The cutting and coagulation system consists of a system controller that is connected to a power source. Two cables extend from the system controller, one to a foot-pedal to allow the operator to control the device; the other cable leads to the wand portion, which functions in the surgical site. The wand is the accessory for which MIT has developed the reprocessing technology.
This submission (K012640) describes the reprocessing of electrosurgical wands. The document provided does not contain the detailed acceptance criteria or a study demonstrating that the reprocessed device meets such criteria in a format applicable to AI/ML device studies. This 510(k) is for a reprocessed electrosurgical wand, not an AI/ML device. Therefore, the questions regarding AI/ML device performance (like sample sizes for test/training sets, expert ground truth, adjudication methods, MRMC studies, or standalone performance) are not applicable to this submission.
However, based on the provided text, the "acceptance criteria" are implicitly met by demonstrating substantial equivalence to predicate devices and adherence to general controls. The primary "study" or justification for acceptance is the assertion that the reprocessed device maintains the same technological characteristics and intended use as the original, legally marketed predicate devices.

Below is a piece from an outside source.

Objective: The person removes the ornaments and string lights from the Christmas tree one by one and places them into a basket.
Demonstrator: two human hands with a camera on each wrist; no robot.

Here's an attempt to structure the information based on the prompt, acknowledging that much of it is not relevant to a traditional AI/ML device evaluation:
1. Table of acceptance criteria and the reported device performance
Acceptance Criteria (Implied) | Reported Device Performance |
---|---|
Material Equivalence: The reprocessed device materials must be substantially equivalent to the original. | The only material change is the sheathing, which is replaced. The replacement sheathing is stated to be substantially equivalent and "actually acts as a better electrical insulator as shown in the dielectric test." |
Technological Equivalence: The reprocessed device must have the same technological characteristics as the predicate devices. | "MIT's reprocessed electrosurgical devices have the same technological characteristics as the predicate devices. MIT does not change any of the design characteristics or materials during reprocessing." |
Intended Use Equivalence: The reprocessed device must maintain the same intended use. | "MIT's unique reprocessing of the wands does not change their intended use. The intended use... is to ablate tissue and/or cauterize. The devices are indicated for use in joints such as, ankles, knees, hips, wrist, elbow, and shoulders." |
Safety and Effectiveness: Implied by substantial equivalence to a legally marketed predicate device, and compliance with general controls. | Not explicitly detailed as a separate study with quantitative metrics in this summary, but the FDA's clearance implies this criterion was met. The dielectric test for the sheathing implicitly supports safety. |
2. Sample size used for the test set and the data provenance (e.g. country of origin of the data, retrospective or prospective)
- Not Applicable (N/A). This K012640 submission is for a reprocessed medical device (an electrosurgical wand), not an AI/ML diagnostic or prognostic device requiring a test set of data for performance evaluation in the usual sense. The testing mentioned (e.g., dielectric test for sheathing) would have been performed on the reprocessed physical devices.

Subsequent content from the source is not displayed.